**INSTRUCTIONS TO FOLLOW:**
Set down every record below exactly as it stands, with the pictures omitted.

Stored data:
---
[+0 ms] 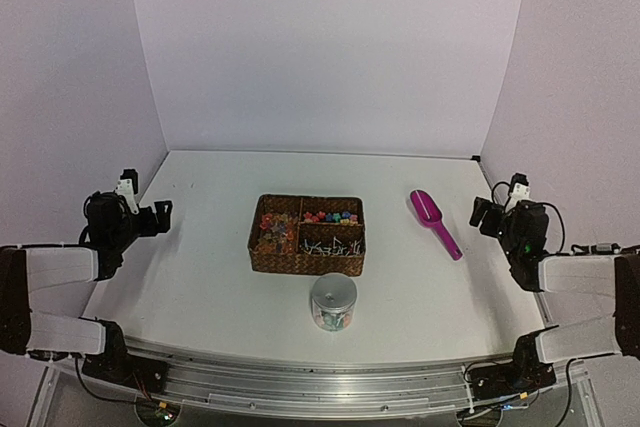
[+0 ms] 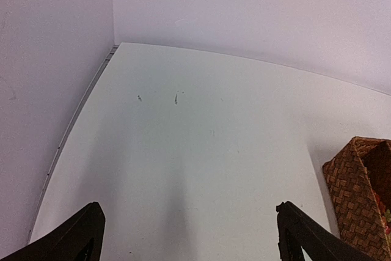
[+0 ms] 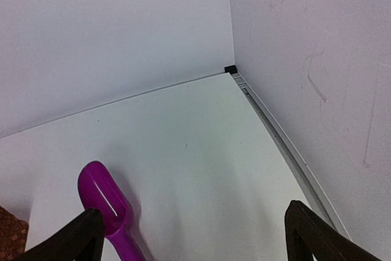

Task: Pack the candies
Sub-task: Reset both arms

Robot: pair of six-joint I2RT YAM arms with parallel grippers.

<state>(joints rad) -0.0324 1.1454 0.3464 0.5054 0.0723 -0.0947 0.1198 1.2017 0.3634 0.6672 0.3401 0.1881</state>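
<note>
Many tiny candies (image 1: 330,217) in mixed colours lie in a brown woven basket (image 1: 306,263) with three compartments at the table's middle. A clear round jar (image 1: 333,302) with a few coloured sweets inside stands just in front of it. A magenta scoop (image 1: 434,220) lies right of the basket, and shows in the right wrist view (image 3: 107,205). My left gripper (image 1: 160,215) is open and empty at the left edge, with only table between its fingers. My right gripper (image 1: 482,213) is open and empty at the right edge, just right of the scoop. The basket's corner (image 2: 360,194) shows in the left wrist view.
White walls close the table at the back and both sides. A small black block (image 3: 230,69) sits in the far right corner. A metal rail (image 1: 330,377) runs along the near edge between the arm bases.
</note>
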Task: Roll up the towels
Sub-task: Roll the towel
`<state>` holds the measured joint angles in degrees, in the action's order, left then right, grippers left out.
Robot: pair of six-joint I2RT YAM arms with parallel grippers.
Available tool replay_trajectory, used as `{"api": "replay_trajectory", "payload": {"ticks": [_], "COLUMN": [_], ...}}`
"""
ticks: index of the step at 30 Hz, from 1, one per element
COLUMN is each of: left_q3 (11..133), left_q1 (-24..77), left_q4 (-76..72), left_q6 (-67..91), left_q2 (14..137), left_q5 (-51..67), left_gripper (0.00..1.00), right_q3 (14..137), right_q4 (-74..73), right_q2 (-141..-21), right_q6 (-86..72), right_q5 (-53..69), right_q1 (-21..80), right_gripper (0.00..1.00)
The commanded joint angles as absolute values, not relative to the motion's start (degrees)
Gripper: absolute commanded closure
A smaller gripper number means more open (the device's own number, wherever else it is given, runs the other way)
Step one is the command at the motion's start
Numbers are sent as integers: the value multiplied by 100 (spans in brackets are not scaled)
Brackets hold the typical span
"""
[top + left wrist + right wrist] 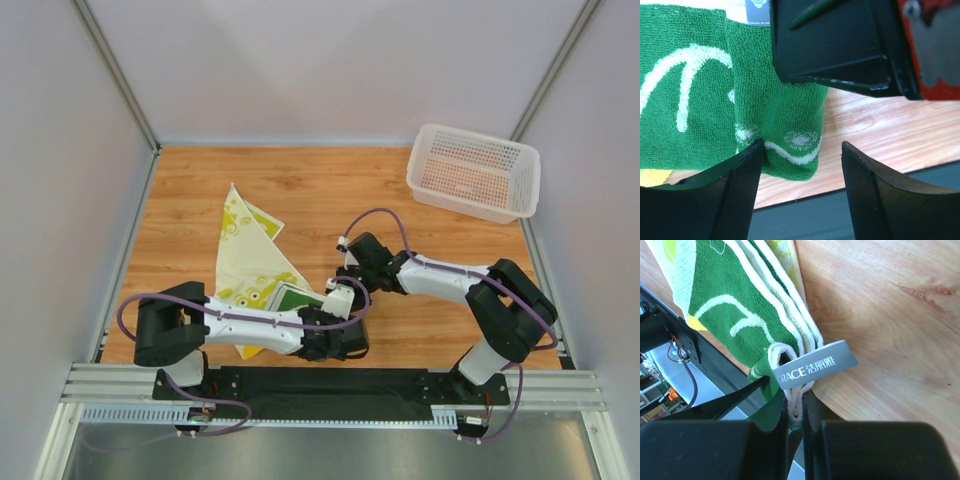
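The dark green towel (293, 297) with white line drawings lies folded on the cream-yellow towel (245, 255) at the near middle of the wooden table. My right gripper (338, 293) is shut on the green towel's white-hemmed edge (790, 352), beside a grey label (815, 367). My left gripper (335, 330) is open at the towel's near right corner. In the left wrist view the green corner (795, 150) sits between the fingers (742, 185), touching the left one. The green towel (735, 305) fills the upper left of the right wrist view.
A white perforated basket (475, 170) stands at the back right. The black front rail (330, 385) runs close under the towel's near edge. Grey walls enclose the table on three sides.
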<state>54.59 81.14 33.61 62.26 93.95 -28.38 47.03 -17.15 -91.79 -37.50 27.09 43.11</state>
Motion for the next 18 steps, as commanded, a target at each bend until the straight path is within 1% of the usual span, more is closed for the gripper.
{"api": "replay_trajectory", "payload": {"ticks": [1, 4, 5, 7, 10, 11, 13, 16, 17, 18], "left_q3": [5669, 5730, 5730, 5643, 5415, 5371, 5257, 5221, 5221, 5221], "left_q1": [8279, 8367, 8411, 8472, 8508, 8508, 8508, 8517, 8508, 8517], "left_q4": [4051, 4315, 4402, 4473, 4316, 4255, 4158, 4236, 4341, 4350], "left_q6": [6310, 6477, 6512, 6653, 6662, 6662, 6592, 6705, 6750, 6759], "left_q2": [9684, 9852, 9879, 9914, 9888, 9879, 9844, 9826, 9817, 9809], "left_q5": [-3163, -3348, -3462, -3620, -3753, -3779, -3797, -3920, -3981, -3990], "left_gripper": [29, 30, 33, 34, 36, 39, 41, 49, 59, 62], "right_q3": [5036, 5098, 5115, 5142, 5212, 5212, 5194, 5203, 5212, 5203], "right_q4": [-2118, -2259, -2302, -2382, -2522, -2496, -2461, -2470, -2522, -2531], "right_q2": [-9062, -9070, -9088, -9123, -9211, -9246, -9316, -9369, -9387, -9387], "right_q6": [-3674, -3639, -3639, -3613, -3516, -3490, -3498, -3463, -3419, -3410], "right_q5": [2672, 2768, 2795, 2987, 3146, 3251, 3549, 3717, 3753, 3770], "right_q1": [4316, 4316, 4324, 4316, 4307, 4289, 4237, 4175, 4149, 4122], "right_gripper": [100, 100, 100, 100, 100, 100, 100, 100, 100, 100]}}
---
**ANSWER SPACE:**
[+0 ms] 
[+0 ms] 
[+0 ms] 

Task: Pack the candies
Sub-task: Reset both arms

Robot: pair of six-joint I2RT YAM arms with parallel grippers.

<state>(joints rad) -0.0324 1.1454 0.3464 0.5054 0.0723 -0.0947 0.1198 1.2017 0.3634 0.6672 0.3401 0.1881</state>
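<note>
Many tiny candies (image 1: 330,217) in mixed colours lie in a brown woven basket (image 1: 306,263) with three compartments at the table's middle. A clear round jar (image 1: 333,302) with a few coloured sweets inside stands just in front of it. A magenta scoop (image 1: 434,220) lies right of the basket, and shows in the right wrist view (image 3: 107,205). My left gripper (image 1: 160,215) is open and empty at the left edge, with only table between its fingers. My right gripper (image 1: 482,213) is open and empty at the right edge, just right of the scoop. The basket's corner (image 2: 360,194) shows in the left wrist view.
White walls close the table at the back and both sides. A small black block (image 3: 230,69) sits in the far right corner. A metal rail (image 1: 330,377) runs along the near edge between the arm bases.
</note>
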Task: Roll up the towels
Sub-task: Roll the towel
`<state>` holds the measured joint angles in degrees, in the action's order, left then right, grippers left out.
Robot: pair of six-joint I2RT YAM arms with parallel grippers.
Available tool replay_trajectory, used as `{"api": "replay_trajectory", "payload": {"ticks": [_], "COLUMN": [_], ...}}`
"""
ticks: index of the step at 30 Hz, from 1, one per element
COLUMN is each of: left_q3 (11..133), left_q1 (-24..77), left_q4 (-76..72), left_q6 (-67..91), left_q2 (14..137), left_q5 (-51..67), left_gripper (0.00..1.00), right_q3 (14..137), right_q4 (-74..73), right_q2 (-141..-21), right_q6 (-86..72), right_q5 (-53..69), right_q1 (-21..80), right_gripper (0.00..1.00)
The commanded joint angles as absolute values, not relative to the motion's start (degrees)
Gripper: absolute commanded closure
A smaller gripper number means more open (the device's own number, wherever else it is given, runs the other way)
Step one is the command at the motion's start
Numbers are sent as integers: the value multiplied by 100 (spans in brackets are not scaled)
Brackets hold the typical span
"""
[top + left wrist + right wrist] 
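The dark green towel (293, 297) with white line drawings lies folded on the cream-yellow towel (245, 255) at the near middle of the wooden table. My right gripper (338, 293) is shut on the green towel's white-hemmed edge (790, 352), beside a grey label (815, 367). My left gripper (335, 330) is open at the towel's near right corner. In the left wrist view the green corner (795, 150) sits between the fingers (742, 185), touching the left one. The green towel (735, 305) fills the upper left of the right wrist view.
A white perforated basket (475, 170) stands at the back right. The black front rail (330, 385) runs close under the towel's near edge. Grey walls enclose the table on three sides.
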<state>54.59 81.14 33.61 62.26 93.95 -28.38 47.03 -17.15 -91.79 -37.50 27.09 43.11</state>
Motion for the next 18 steps, as commanded, a target at each bend until the straight path is within 1% of the usual span, more is closed for the gripper.
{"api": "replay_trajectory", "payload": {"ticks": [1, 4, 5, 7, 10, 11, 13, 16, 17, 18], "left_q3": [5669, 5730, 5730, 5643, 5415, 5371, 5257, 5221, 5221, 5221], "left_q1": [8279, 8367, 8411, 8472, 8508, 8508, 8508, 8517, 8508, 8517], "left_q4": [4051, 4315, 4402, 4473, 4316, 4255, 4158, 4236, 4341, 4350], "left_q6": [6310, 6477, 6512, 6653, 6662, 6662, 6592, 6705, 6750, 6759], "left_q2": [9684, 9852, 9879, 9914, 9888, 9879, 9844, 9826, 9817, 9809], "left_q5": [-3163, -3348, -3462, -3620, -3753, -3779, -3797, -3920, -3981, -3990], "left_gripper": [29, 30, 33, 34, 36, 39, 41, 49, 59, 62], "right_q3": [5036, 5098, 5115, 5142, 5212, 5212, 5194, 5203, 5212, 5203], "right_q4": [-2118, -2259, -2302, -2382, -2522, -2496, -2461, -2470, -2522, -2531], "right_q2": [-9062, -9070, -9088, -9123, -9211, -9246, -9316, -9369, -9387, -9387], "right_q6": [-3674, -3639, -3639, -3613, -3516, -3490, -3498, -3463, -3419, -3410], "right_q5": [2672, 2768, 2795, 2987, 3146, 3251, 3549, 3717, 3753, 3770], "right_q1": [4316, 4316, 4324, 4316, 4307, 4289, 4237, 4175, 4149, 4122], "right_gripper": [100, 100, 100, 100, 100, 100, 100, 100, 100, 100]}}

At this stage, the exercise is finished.